Compounding the poor GDP growth further, is the desperate poverty of the citizens. A booming consumer class (daily income $10) worldwide has driven global economic growth as people earn more and can then spend more. 35% of the world’s population belongs to the global consuming class, with 40% of them, or 1 billion people, living in Asia. Out of a population of 60 million however, only 4% of Myanmar’s citizens are regarded as a consumer class. Myanmar households, spend over 70% of their income on basic necessities, leaving very little to be saved. Prior to China’s economic opening in 1985, Chinese households spent 62% on basic necessities. Since then, this number has fallen to 27% of income, showing the potential that awaits economic openings and foreign investment in Myanmar.


Through significant reforms and attempts to inch towards democracy, over the last number of years the country has made significant steps towards getting back on its feet.
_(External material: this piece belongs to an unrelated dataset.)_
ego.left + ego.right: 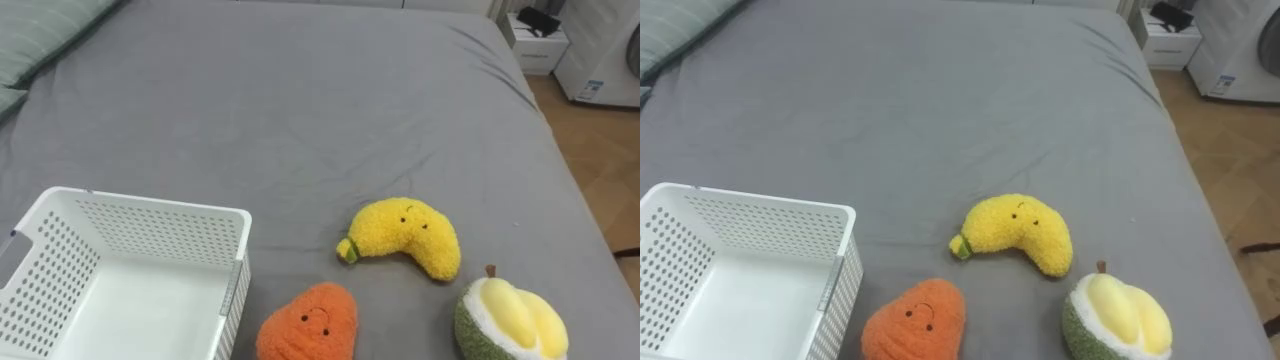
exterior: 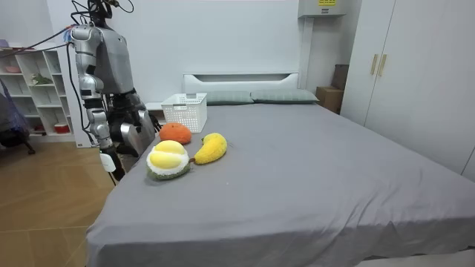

I believe the country is now poised to become one of the fastest developing nations in the world, as it catches up.


Opening Up


2010 saw the transition to democracy begin in earnest with the first general election in decades – despite being boycotted by the main opposition National League for Democracy. A nominally civilian government was installed the following year. In 2012, the national budget was debated for the first time in parliament and printed in private newspapers. Hilary Clinton made a landmark visit in December 2011 and this was followed by Obama visiting in 2012, who then reciprocated by entertaining President Thein Sein in Washington in May of this year. In April 2012, the EU lifted the last of its non-military sanctions on the country and offered $100 million in developmental aid. The US have stopped short of lifting economic sanctions right now, which has placed on hold any attempts by US citizens to invest in Myanmar.


Aung San Suu Kyi is at the forefront of her country’s attempt to democratize. She has been awarded the Nobel Peace Prize (1991), and the Congressional Gold Medal (2007). International support for democratic reforms has been solid over the last 2 decades, with both the UN weighing in countless times as well as Myanmar’s Asian neighbors. Despite a quarter of the seats in parliament being reserved for military, the country is on the cusp of ending decades long isolation and opening up to foreign investment, with President Thein Sein signing a foreign investment bill last November, aimed at enticing overseas firms to set up businesses. Foreign direct investment (FDI) has increased fivefold since 2012.


Relations and integration with its neighbors have been gathering momentum. Earlier this month Myanmar hosted a 3 day World Economic Forum. This coming December it will host the 2013 Southeast Asian Games. It is a member of the Association of South East Asian Nations (ASEAN) and will chair the group in 2014. Internationally, Myanmar has big support. In January of this year, it had $6 billion granted in debt relief, with the Asian Development Bank, the World Bank, Norway, Japan and the Paris Club at the forefront of the decision. In a somewhat trivial sign of how far the country has come in recent years, Coca-Cola (KO) has resumed its presence in the country after a 60-year hiatus. International consumer-goods giant Unilever has announced plans to open up its second factory there, before its first has even begun operating.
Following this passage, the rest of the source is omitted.